View
A View is a map/reduce-powered method of quickly accessing information inside of a Collection. A View can only belong to one Collection.
Views define two important associated types: a Key type and a Value type. You can think of these as the equivalent entries in a map/dictionary-like collection that supports more than one entry for each Key. The Key is used to filter the View's results, and the Value is used by your application or the reduce()
function.
Views are a powerful, yet abstract concept.
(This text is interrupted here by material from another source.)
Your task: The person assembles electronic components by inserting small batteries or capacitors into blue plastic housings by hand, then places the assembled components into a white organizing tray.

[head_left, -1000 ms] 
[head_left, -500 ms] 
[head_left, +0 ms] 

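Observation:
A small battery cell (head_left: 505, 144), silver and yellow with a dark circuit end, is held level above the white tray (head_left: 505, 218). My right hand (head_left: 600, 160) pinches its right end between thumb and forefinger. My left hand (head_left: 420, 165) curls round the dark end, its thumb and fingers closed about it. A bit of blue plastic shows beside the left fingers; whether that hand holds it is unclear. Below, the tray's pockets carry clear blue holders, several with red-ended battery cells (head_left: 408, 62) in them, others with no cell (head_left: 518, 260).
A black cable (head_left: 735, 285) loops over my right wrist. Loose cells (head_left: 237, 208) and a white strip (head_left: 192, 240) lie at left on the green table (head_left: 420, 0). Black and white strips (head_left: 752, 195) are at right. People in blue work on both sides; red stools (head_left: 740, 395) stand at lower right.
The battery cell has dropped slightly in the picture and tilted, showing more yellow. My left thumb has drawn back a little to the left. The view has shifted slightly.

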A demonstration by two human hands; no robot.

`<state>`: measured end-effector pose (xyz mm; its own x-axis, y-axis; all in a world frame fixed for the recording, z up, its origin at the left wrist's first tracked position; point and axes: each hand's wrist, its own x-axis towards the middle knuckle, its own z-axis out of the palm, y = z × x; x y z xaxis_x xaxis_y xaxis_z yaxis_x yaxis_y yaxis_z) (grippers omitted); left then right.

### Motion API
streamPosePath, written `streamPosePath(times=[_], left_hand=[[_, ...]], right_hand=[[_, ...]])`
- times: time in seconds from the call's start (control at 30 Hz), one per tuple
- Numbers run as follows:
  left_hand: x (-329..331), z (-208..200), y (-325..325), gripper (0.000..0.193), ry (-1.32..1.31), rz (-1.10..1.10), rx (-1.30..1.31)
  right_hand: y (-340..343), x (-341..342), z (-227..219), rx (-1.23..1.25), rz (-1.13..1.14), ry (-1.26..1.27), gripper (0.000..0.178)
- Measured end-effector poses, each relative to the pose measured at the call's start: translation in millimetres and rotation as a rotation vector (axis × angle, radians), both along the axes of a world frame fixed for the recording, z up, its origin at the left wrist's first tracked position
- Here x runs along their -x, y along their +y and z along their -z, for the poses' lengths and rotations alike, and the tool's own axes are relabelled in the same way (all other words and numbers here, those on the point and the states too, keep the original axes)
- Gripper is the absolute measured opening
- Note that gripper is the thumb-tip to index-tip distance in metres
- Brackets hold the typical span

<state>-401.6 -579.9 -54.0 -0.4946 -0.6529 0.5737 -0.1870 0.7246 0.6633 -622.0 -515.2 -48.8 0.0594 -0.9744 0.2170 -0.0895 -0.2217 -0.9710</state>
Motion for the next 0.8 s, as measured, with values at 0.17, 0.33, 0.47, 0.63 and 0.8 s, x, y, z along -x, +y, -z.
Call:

Let's look at a concrete example: blog posts with categories.
#[derive(Serialize, Deserialize, Debug, Collection)]
#[collection(name = "blog-post", views = [BlogPostsByCategory])]
pub struct BlogPost {
pub title: String,
pub body: String,
pub category: Option<String>,
}
Let's insert this data for these examples:
BlogPost {
title: String::from("New version of BonsaiDb released"),
body: String::from("..."),
category: Some(String::from("Rust")),
}
.push_into(&db)
.await?;
BlogPost {
title: String::from("New Rust version released"),
body: String::from("..."),
category: Some(String::from("Rust")),
}
.push_into(&db)
.await?;
BlogPost {
title: String::from("Check out this great cinnamon roll recipe"),
body: String::from("..."),
category: Some(String::from("Cooking")),
}
.push_into(&db)
.await?;
All examples on this page are available in their full form in the repository at book/book-examples/tests.
While category
should be an enum, let's first explore using String
and upgrade to an enum at the end (it requires one additional step). Let's implement a View that will allow users to find blog posts by their category as well as count the number of posts in each category.
#[derive(Debug, Clone, View)]
#[view(collection = BlogPost, key = Option<String>, value = u32, name = "by-category")]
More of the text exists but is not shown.